One of the things that helps pick up play is just having characters ready to pull out. Because I was in an Avatar The Last Airbender mood, I thought, “Why don’t I stat up some of the characters in Smallville” since I already had a start of hacking the Pathways to do that?

Well. Sometimes things look easy until you try it. What the Pathways system does is provide colorful packages for basically bumping up dice, which isn’t too bad, conceptually, until you realize the full process is actually 40 decision points of picking a package, then assigning those steps or getting abilities each step of the way.

Simple tasks repeated 40 times are not so simple in gestalt – it’s tedious and decision fatigue begins to set in, as the choice of getting a new ability or pumping up a die size has to be made several times. In a lot of ways, the choices are made to seem more complex than they are, because you’re iteratively doing it over and over – instead of simply saying, “add 3” you get, “Add 1. Then Add 1. Then Add 1…”

Anyway, aside from showing off a major play issue for that game, it really highlighted the overall issue for a lot of roleplaying games – complicated character generation not only makes high demands of new players, it eats up a lot of time just to even get to play.

Although I can definitely admire the sorts of system mastery necessary to make a perfectly built character mechanically… it’s usually an impediment to play that usually involves 1000x more fiddling than payoff for everyone involved.
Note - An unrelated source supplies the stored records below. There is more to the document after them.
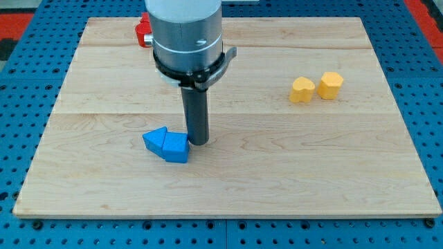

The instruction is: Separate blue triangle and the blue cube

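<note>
On the pale wooden tabletop (pixel 228 180), the two blue blocks sit pressed together a little toward seven o'clock from the board's centre. The one lying at the nine o'clock side of the pair reads as the blue triangle block (pixel 154 139), and the one at its four o'clock side as the blue cube block (pixel 176 147); their faces touch with no gap that I can make out, though the shapes are small enough that which is which is partly a judgement.

The rig has no fingers at all, so there is nothing wide, narrow or holding: only the straight dark rod. My tip (pixel 198 143) stands on the board just at the three o'clock side of the blue cube block, touching it or very nearly so.

Judged from this, the separation is not yet done: the pair is joined, and the whole parting push is left to do. The tip would probably need to work into the seam, or shove one block off alone.

Well apart, toward two o'clock, rest two yellow blocks: a heart-like one (pixel 302 90) and a chunkier one (pixel 331 84). A red block (pixel 142 32) peeks out at eleven o'clock, mostly hidden by the arm housing (pixel 185 34).
</note>
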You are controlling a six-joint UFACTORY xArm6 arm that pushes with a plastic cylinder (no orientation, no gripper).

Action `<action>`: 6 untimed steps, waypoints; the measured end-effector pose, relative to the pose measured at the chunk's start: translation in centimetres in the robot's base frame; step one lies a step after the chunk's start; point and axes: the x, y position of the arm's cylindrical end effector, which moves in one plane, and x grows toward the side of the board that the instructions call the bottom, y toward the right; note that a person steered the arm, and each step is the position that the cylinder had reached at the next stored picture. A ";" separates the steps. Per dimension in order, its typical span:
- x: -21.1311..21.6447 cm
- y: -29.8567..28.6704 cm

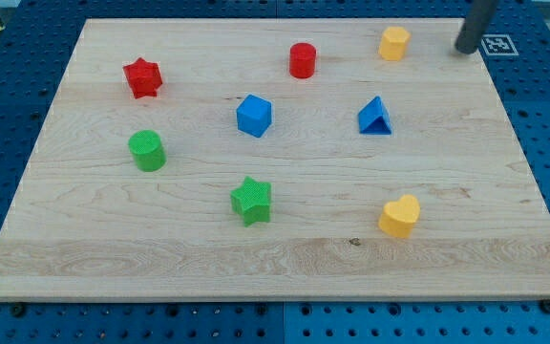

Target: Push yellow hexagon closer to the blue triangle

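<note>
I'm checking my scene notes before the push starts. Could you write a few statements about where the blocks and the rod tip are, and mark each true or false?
1. My tip is to the view's right of the yellow hexagon, with a gap between them. True.
2. The blue triangle lies nearer the view's top than the yellow hexagon. False: it lies below the hexagon.
3. The red cylinder is to the view's left of the yellow hexagon. True.
4. The yellow heart touches the blue triangle. False: they are well apart.
5. The green star is below the blue cube. True.
</note>
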 end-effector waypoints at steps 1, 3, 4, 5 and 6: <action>0.0 -1.6; -7.0 -5.3; -6.6 -6.5; -4.3 -9.5; -4.0 -9.8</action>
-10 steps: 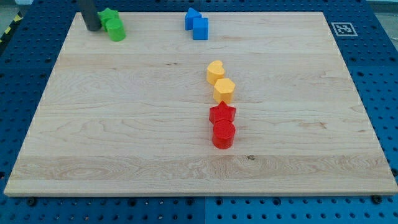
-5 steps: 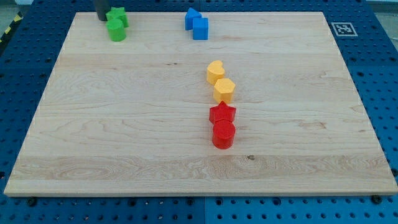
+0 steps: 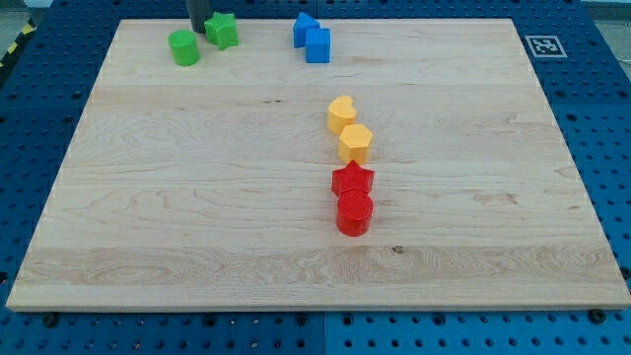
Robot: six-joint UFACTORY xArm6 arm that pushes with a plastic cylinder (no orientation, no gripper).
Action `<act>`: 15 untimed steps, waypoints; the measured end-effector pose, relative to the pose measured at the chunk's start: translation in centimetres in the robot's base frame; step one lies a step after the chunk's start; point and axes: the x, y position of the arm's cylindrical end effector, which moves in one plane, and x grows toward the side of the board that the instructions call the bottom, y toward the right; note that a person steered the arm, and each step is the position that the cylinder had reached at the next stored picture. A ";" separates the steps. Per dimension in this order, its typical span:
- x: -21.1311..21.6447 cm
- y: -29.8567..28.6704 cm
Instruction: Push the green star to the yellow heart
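Observation:
The green star (image 3: 223, 31) sits near the board's top edge, left of centre. My tip (image 3: 198, 29) touches its left side, coming down from the view's top. The yellow heart (image 3: 341, 113) lies near the board's middle, well down and to the right of the star. A green cylinder (image 3: 183, 47) stands just left of and below my tip, apart from the star.
Two blue blocks (image 3: 313, 38) sit at the top centre, right of the star. A yellow hexagon (image 3: 356, 143) touches the heart from below. A red star (image 3: 352, 180) and a red cylinder (image 3: 354, 213) follow below it. The wooden board (image 3: 197, 217) lies on a blue pegboard.
My tip has moved right along the top edge, pushing the green star right and away from the green cylinder. The other blocks have not moved.

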 end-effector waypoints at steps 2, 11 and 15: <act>-0.3 0.5; 4.8 9.0; 7.9 13.2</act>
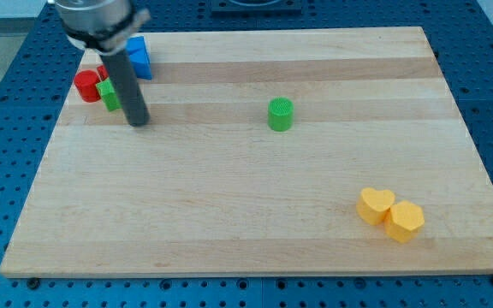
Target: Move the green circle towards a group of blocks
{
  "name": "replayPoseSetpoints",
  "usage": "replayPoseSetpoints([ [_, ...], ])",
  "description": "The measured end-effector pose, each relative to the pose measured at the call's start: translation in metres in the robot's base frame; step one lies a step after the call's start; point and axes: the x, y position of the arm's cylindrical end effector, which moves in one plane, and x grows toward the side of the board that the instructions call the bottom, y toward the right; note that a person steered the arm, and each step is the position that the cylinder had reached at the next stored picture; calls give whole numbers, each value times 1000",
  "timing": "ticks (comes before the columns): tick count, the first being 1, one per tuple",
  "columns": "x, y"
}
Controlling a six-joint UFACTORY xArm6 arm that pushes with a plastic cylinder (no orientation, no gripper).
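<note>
The green circle (281, 114) stands upright on the wooden board (229, 214), a little above the board's middle and slightly toward the view's right of centre. Nothing touches it; bare wood surrounds it on every side.

The rod (127, 81) comes down from the view's top left, and the tip (139, 122) rests on the board near the top left corner. The arm has no gripper, so the tip holds nothing. The tip is well apart from the green circle, off to its left and at about the same height in the view.

Just beside the rod, toward the top left corner, sits a cluster of blocks. A red block (86, 85) lies nearest the left edge. A green block (108, 92) sits just to its right, partly hidden behind the rod, so its shape cannot be made out. A blue block (139, 56) lies above these, close to the top edge, also partly covered by the rod. Whether the rod touches the green block cannot be told.

Near the bottom right corner two yellow blocks lie touching each other: a yellow heart (375, 205) and, to its lower right, a yellow hexagon (405, 221). They are well apart from the green circle.
</note>
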Motion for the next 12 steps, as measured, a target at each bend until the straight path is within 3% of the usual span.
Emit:
replayPoseSetpoints([
  [1,43,32],
  [2,46,146],
  [3,10,188],
  [4,-27,190],
  [5,-26,221],
  [6,-54,212],
  [8,-92,43],
  [9,-76,127],
  [10,-94,166],
  [11,-143,133],
  [12,-144,54],
])
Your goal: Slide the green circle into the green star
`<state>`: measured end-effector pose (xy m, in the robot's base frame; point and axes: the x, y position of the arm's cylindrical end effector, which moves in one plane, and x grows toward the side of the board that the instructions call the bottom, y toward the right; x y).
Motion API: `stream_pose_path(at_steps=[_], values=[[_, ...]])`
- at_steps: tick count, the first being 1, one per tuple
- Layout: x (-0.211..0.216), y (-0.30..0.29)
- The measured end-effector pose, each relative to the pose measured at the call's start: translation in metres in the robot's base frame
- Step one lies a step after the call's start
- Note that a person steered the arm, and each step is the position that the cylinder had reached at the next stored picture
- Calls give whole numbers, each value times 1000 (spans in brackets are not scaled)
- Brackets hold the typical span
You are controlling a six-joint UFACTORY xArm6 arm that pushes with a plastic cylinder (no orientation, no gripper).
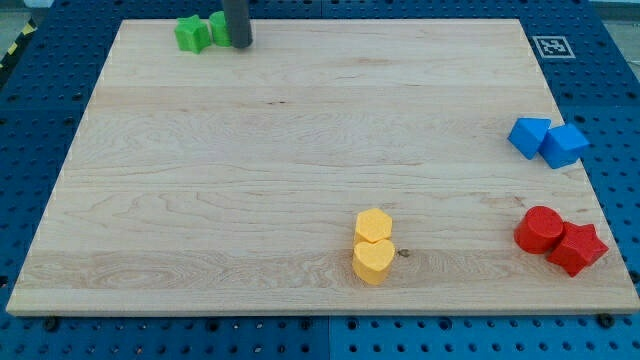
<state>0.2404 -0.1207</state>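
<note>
The green star (192, 33) lies at the view's top left of the wooden board (300, 150). The green circle (218, 28) sits right beside it on its right, touching or nearly touching it, and is partly hidden by my rod. My tip (239, 45) rests on the board against the right side of the green circle.
A yellow hexagon (373, 225) and a yellow heart (373, 261) touch at the bottom centre. A blue triangle (528, 136) and a blue cube (564, 146) sit at the right edge. A red cylinder (539, 229) and a red star (577, 248) lie at the bottom right.
</note>
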Motion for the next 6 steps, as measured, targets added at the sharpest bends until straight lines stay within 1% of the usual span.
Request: stream_pose_path(at_steps=[1,2,4,6], values=[[-10,48],[-46,66],[-48,41],[-49,-33]])
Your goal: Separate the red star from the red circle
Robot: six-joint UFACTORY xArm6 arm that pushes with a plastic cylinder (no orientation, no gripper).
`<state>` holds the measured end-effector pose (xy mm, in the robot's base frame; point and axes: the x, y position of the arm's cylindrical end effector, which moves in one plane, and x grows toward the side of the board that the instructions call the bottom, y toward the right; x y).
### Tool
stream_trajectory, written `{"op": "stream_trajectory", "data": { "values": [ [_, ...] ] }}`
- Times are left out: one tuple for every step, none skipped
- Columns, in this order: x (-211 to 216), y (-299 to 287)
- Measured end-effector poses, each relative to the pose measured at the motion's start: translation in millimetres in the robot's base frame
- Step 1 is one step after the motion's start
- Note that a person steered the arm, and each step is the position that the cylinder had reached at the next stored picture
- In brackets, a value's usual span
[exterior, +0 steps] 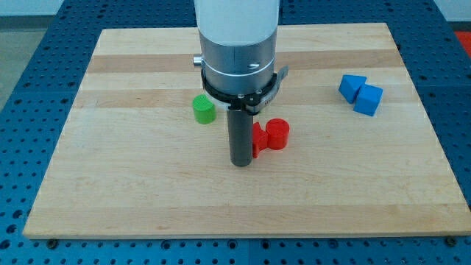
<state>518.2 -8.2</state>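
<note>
My tip [241, 163] on board, touching left side of red star [259, 140]; rod is bare, nothing held. Red star partly hidden, pressed against red circle [277, 133] on its right. Separation not done; I judge push only starting.

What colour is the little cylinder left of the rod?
Green, clearest in the camera view, the only view.
</note>
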Motion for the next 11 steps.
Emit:
{"op": "stream_trajectory", "data": {
  "values": [
    [4.3, 4.3],
    [4.3, 16.3],
    [4.7, 40.6],
    [0.4, 56.6],
    [-3.5, 55.4],
    [-3.5, 34.2],
    [-3.5, 13.6],
    [-3.8, 12.7],
    [-9.1, 12.9],
    [-17.0, 13.9],
    [-17.2, 13.9]
  ]
}}
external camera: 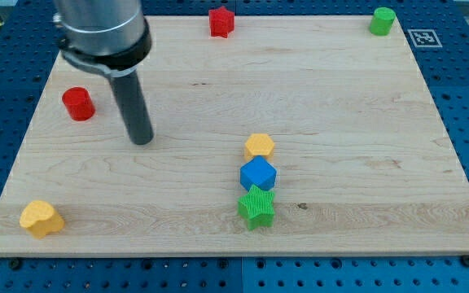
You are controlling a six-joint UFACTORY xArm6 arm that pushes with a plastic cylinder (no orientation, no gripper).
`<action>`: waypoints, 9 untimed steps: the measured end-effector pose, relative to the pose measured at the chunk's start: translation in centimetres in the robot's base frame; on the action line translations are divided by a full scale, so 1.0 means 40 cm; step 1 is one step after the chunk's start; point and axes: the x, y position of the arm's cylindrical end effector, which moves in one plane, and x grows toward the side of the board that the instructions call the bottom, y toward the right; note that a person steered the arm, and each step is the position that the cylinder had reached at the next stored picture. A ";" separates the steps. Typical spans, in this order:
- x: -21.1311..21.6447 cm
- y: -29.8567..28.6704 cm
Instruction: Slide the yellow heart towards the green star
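My tip (pixel 141 140) rests on the wooden worktop (pixel 340 106), holding nothing, beside the red cylinder (pixel 78 103). The yellow heart (pixel 41 218) lies well apart at the view's bottom left. The green star (pixel 256 207) touches the blue hexagon (pixel 258 174), itself below the yellow hexagon (pixel 260 146).

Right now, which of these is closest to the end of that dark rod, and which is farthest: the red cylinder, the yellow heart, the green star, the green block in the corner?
From my tip:
1. Red cylinder, to the view's left.
2. Yellow heart, bottom-left corner.
3. Green star, bottom middle.
4. Green corner block, top right.
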 end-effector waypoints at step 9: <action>0.365 -0.287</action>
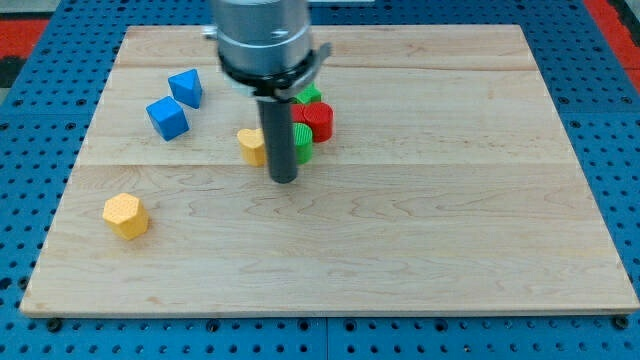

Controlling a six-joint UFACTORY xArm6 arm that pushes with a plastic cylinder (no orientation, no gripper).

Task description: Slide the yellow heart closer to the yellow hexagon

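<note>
The yellow heart (251,145) lies left of the board's middle, partly hidden behind my rod. The yellow hexagon (126,215) lies apart from it, toward the view's lower left. My tip (285,180) rests on the board just to the right of and below the yellow heart, close to it; I cannot tell if they touch.
Two blue blocks (185,88) (167,118) sit at the upper left. A cluster of red (318,120) and green (303,143) blocks sits right behind my rod, another green block (310,94) at its top. The wooden board (450,230) lies on a blue pegboard.
</note>
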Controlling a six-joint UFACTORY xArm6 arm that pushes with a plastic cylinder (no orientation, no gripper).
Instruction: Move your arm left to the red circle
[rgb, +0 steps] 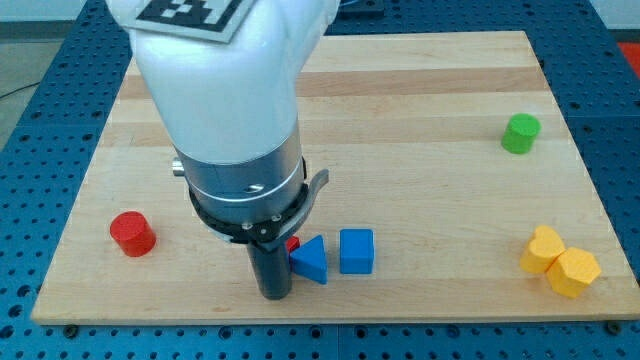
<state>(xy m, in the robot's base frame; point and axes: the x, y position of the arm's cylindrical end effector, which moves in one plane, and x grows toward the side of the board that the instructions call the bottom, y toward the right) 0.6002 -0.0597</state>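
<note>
The red circle (132, 233) is a short red cylinder standing near the board's left edge, low in the view. My tip (275, 296) is the bottom end of the dark rod, near the board's bottom edge and well to the right of the red circle. A blue triangle (312, 260) lies just right of the rod, touching or nearly touching it. A small piece of another red block (293, 243) shows behind the rod, mostly hidden. A blue cube (356, 251) sits right of the triangle.
A green cylinder (520, 133) stands at the right, high on the wooden board (420, 100). Two yellow blocks (545, 249) (573, 272) sit together at the bottom right. The arm's large white and silver body hides the board's upper left middle.
</note>
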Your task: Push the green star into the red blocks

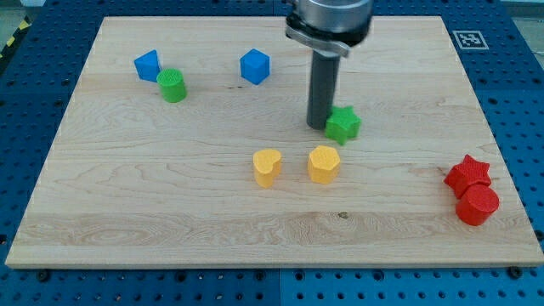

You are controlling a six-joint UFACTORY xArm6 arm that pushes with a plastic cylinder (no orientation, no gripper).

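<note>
The green star [344, 124] lies right of the board's middle. My tip [319, 126] stands on the board just left of the star, touching or nearly touching its left side. The red star [468, 173] and the red cylinder [477, 205] sit together near the board's right edge, low in the view, the cylinder just below the star and touching it. They are well to the right of and below the green star.
A yellow heart block [267, 167] and a yellow hexagon block [324, 163] lie below my tip. A blue block [255, 66] is up left of it. Another blue block [147, 65] and a green cylinder [172, 86] are at the top left. The wooden board [127, 204] rests on a blue pegboard.
</note>
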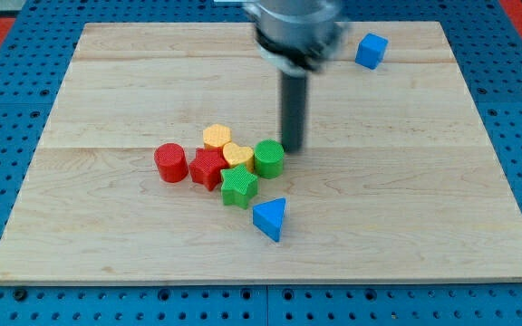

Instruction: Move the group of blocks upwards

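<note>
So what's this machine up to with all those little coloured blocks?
A robot arm pushes blocks around a wooden board with a dark rod. My tip rests at the upper right of a cluster: a green cylinder, yellow heart, yellow block, red star, red cylinder and green star. A blue triangle sits just below; a blue cube lies far off.

views: one only, nothing shared | vantage: raised, beyond the board's (107, 100) near edge, tilted down across it | range: moderate, whole board framed, blue pegboard (7, 181) seen around it | tool: my tip (294, 148) is seen upper centre, rod cropped at view's top
</note>
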`<action>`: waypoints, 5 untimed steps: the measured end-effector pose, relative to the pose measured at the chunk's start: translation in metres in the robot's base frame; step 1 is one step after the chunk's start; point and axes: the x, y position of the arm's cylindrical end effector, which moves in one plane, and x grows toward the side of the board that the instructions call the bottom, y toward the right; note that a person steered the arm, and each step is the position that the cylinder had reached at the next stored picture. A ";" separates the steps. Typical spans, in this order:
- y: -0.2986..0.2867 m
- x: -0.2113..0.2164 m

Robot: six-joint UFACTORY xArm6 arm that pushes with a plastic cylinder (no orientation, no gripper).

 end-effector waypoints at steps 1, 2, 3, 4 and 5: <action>0.021 0.095; -0.021 0.073; -0.046 0.011; -0.049 -0.003; 0.021 0.053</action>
The longer the process is to prepare for play, the more you “hide the fun” from the actual experience of playing. Comparatively, right now the internet is tearing the hide out of EA for their newest SimCity game because it involves 20-30 minute waits before you can begin playing – how much is that the norm for roleplaying games in general? And not just mindless waiting, but having to choose and pick between mechanics that maybe you’re not familiar with and having to develop system mastery on top of it?